## [Work item]
Write out the data again exactly, skipping every picture.

*** Input data Section Begins ***

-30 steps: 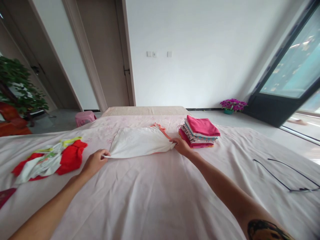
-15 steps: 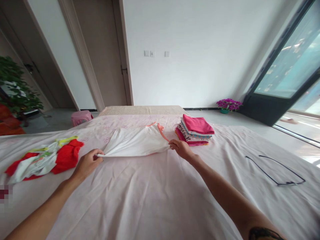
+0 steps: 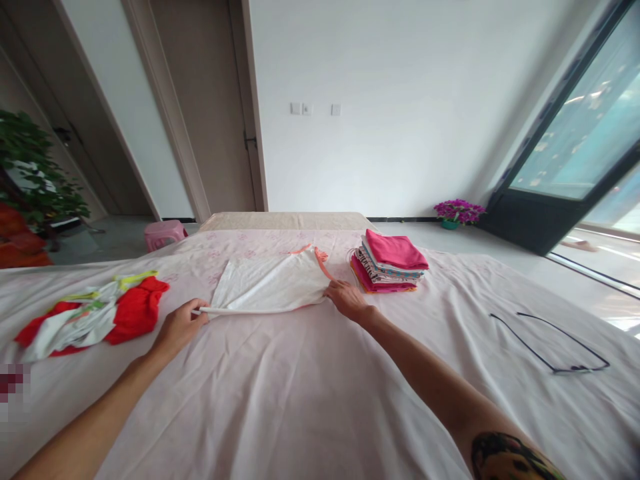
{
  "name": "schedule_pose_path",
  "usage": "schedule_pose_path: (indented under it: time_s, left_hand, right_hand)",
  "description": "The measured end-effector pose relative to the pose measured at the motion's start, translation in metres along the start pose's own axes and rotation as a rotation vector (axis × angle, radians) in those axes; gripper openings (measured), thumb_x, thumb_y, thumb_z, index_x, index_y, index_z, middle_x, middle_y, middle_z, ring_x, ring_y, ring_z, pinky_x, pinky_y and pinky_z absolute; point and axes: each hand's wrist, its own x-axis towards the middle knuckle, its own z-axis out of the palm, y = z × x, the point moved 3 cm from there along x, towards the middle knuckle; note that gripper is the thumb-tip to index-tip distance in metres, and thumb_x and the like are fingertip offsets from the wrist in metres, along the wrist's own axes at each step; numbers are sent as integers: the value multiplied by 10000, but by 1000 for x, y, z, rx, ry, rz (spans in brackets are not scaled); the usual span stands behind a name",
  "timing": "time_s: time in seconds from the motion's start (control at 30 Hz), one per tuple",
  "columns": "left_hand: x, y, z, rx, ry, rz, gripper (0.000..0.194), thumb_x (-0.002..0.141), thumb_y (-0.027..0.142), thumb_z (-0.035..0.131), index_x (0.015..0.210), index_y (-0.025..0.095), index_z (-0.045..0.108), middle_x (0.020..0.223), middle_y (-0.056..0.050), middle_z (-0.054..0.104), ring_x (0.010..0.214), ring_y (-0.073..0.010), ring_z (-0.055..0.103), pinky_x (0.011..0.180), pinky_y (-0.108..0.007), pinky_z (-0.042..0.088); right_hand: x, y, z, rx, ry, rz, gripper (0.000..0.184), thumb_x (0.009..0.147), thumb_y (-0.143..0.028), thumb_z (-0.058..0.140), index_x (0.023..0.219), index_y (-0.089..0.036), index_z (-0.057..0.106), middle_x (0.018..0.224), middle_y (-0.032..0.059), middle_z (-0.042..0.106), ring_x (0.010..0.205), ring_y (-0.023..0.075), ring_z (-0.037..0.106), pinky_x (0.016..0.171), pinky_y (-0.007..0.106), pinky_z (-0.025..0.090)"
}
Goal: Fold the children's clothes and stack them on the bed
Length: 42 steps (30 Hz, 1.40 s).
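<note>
Watching from afar through the head camera, I have the white top (image 3: 265,283) spread at 12 o'clock on the pale sheet (image 3: 300,400), its orange trim (image 3: 325,267) toward 1 o'clock. My left hand (image 3: 180,327) pinches its near edge at the garment's 8 o'clock corner, thumb against fingers. My right hand (image 3: 349,300) grasps the 4 o'clock corner beside the trim, though its fingertips are partly hidden. Holding both ends seems to draw the near edge fairly straight, while the cloth beyond rests on the sheet, which likely bears its weight and limits creasing. The folded stack (image 3: 395,250) stands just beyond my right hand at 1 o'clock, squared up enough, I judge, to sit steadily. At 10 o'clock, the crumpled red-and-white clothes (image 3: 135,313) lie loose, apart from the stack, so the two don't mingle. The eyeglasses (image 3: 577,369) rest at 2 o'clock, well clear of my hands.
</note>
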Motion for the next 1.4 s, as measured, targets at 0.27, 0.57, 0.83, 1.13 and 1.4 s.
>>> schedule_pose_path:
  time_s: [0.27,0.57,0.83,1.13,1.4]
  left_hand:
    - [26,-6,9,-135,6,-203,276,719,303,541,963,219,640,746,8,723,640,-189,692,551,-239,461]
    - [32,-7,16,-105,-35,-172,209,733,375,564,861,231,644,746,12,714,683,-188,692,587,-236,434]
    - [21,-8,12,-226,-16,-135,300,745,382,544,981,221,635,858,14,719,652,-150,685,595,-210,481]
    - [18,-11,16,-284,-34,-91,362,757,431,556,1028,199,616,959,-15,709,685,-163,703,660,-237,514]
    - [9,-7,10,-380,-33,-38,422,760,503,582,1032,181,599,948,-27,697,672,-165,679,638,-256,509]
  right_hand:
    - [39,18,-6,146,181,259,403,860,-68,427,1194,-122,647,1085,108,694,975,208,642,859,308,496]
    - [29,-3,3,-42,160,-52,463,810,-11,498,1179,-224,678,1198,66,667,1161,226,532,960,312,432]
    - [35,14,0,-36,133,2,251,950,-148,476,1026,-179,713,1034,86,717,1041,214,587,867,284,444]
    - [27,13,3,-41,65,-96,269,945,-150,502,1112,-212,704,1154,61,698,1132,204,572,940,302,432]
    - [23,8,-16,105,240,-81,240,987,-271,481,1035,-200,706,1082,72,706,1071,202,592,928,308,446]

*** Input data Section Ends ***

## [Your response]
-30 steps: 
-15 steps: 
+0 steps: 
{
  "name": "schedule_pose_path",
  "usage": "schedule_pose_path: (indented under it: time_s, left_hand, right_hand)",
  "description": "The measured end-effector pose relative to the pose measured at the motion's start, translation in metres along the start pose's own axes and rotation as a rotation vector (axis × angle, radians) in those axes; gripper openings (measured), thumb_x, thumb_y, thumb_z, index_x, index_y, index_z, middle_x, middle_y, middle_z, ring_x, ring_y, ring_z, pinky_x, pinky_y and pinky_z absolute; point and axes: each hand's wrist, its own x-axis towards the middle knuckle, its own z-axis out of the palm, y = z × x, the point moved 3 cm from there along x, towards the middle knuckle; note that gripper is the thumb-tip to index-tip distance in metres, and thumb_x and the like are fingertip offsets from the wrist in metres, along the wrist's own axes at each step; numbers are sent as integers: the value multiplied by 10000, but by 1000 for x, y, z, rx, ry, rz (spans in brackets are not scaled); the usual span stands behind a name",
  "timing": "time_s: time in seconds from the motion's start (control at 30 Hz), one per tuple",
  "columns": "left_hand: x, y, z, rx, ry, rz, gripper (0.000..0.194), thumb_x (-0.002..0.141), thumb_y (-0.027..0.142), thumb_z (-0.035..0.131), index_x (0.015..0.210), index_y (-0.025..0.095), index_z (-0.045..0.108), middle_x (0.020..0.223), middle_y (-0.056..0.050), middle_z (-0.054..0.104), ring_x (0.010..0.214), ring_y (-0.073..0.010), ring_z (-0.055..0.103), pinky_x (0.011..0.180), pinky_y (-0.108..0.007), pinky_z (-0.042..0.088); right_hand: x, y, z, rx, ry, rz, gripper (0.000..0.184), thumb_x (0.009..0.147), thumb_y (-0.143..0.028), thumb_z (-0.058..0.140), index_x (0.023..0.219), index_y (-0.089..0.036), index_z (-0.057..0.106), middle_x (0.018..0.224), middle_y (-0.032..0.059), middle_z (-0.042..0.106), ring_x (0.010..0.205), ring_y (-0.023..0.075), ring_z (-0.037..0.106), pinky_x (0.016..0.171), pinky_y (-0.007..0.106), pinky_z (-0.025..0.090)"
}
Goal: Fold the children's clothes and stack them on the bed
Length: 42 steps (30 Hz, 1.40 s).
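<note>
Watching from afar through the head camera, I have the white top (image 3: 265,283) spread at 12 o'clock on the pale sheet (image 3: 300,400), its orange trim (image 3: 325,267) toward 1 o'clock. My left hand (image 3: 180,327) pinches its near edge at the garment's 8 o'clock corner, thumb against fingers. My right hand (image 3: 349,300) grasps the 4 o'clock corner beside the trim, though its fingertips are partly hidden. Holding both ends seems to draw the near edge fairly straight, while the cloth beyond rests on the sheet, which likely bears its weight and limits creasing. The folded stack (image 3: 395,250) stands just beyond my right hand at 1 o'clock, squared up enough, I judge, to sit steadily. At 10 o'clock, the crumpled red-and-white clothes (image 3: 135,313) lie loose, apart from the stack, so the two don't mingle. The eyeglasses (image 3: 577,369) rest at 2 o'clock, well clear of my hands.
</note>
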Motion for the next 1.4 s, as measured, targets at 0.27, 0.57, 0.83, 1.13 and 1.4 s.
>>> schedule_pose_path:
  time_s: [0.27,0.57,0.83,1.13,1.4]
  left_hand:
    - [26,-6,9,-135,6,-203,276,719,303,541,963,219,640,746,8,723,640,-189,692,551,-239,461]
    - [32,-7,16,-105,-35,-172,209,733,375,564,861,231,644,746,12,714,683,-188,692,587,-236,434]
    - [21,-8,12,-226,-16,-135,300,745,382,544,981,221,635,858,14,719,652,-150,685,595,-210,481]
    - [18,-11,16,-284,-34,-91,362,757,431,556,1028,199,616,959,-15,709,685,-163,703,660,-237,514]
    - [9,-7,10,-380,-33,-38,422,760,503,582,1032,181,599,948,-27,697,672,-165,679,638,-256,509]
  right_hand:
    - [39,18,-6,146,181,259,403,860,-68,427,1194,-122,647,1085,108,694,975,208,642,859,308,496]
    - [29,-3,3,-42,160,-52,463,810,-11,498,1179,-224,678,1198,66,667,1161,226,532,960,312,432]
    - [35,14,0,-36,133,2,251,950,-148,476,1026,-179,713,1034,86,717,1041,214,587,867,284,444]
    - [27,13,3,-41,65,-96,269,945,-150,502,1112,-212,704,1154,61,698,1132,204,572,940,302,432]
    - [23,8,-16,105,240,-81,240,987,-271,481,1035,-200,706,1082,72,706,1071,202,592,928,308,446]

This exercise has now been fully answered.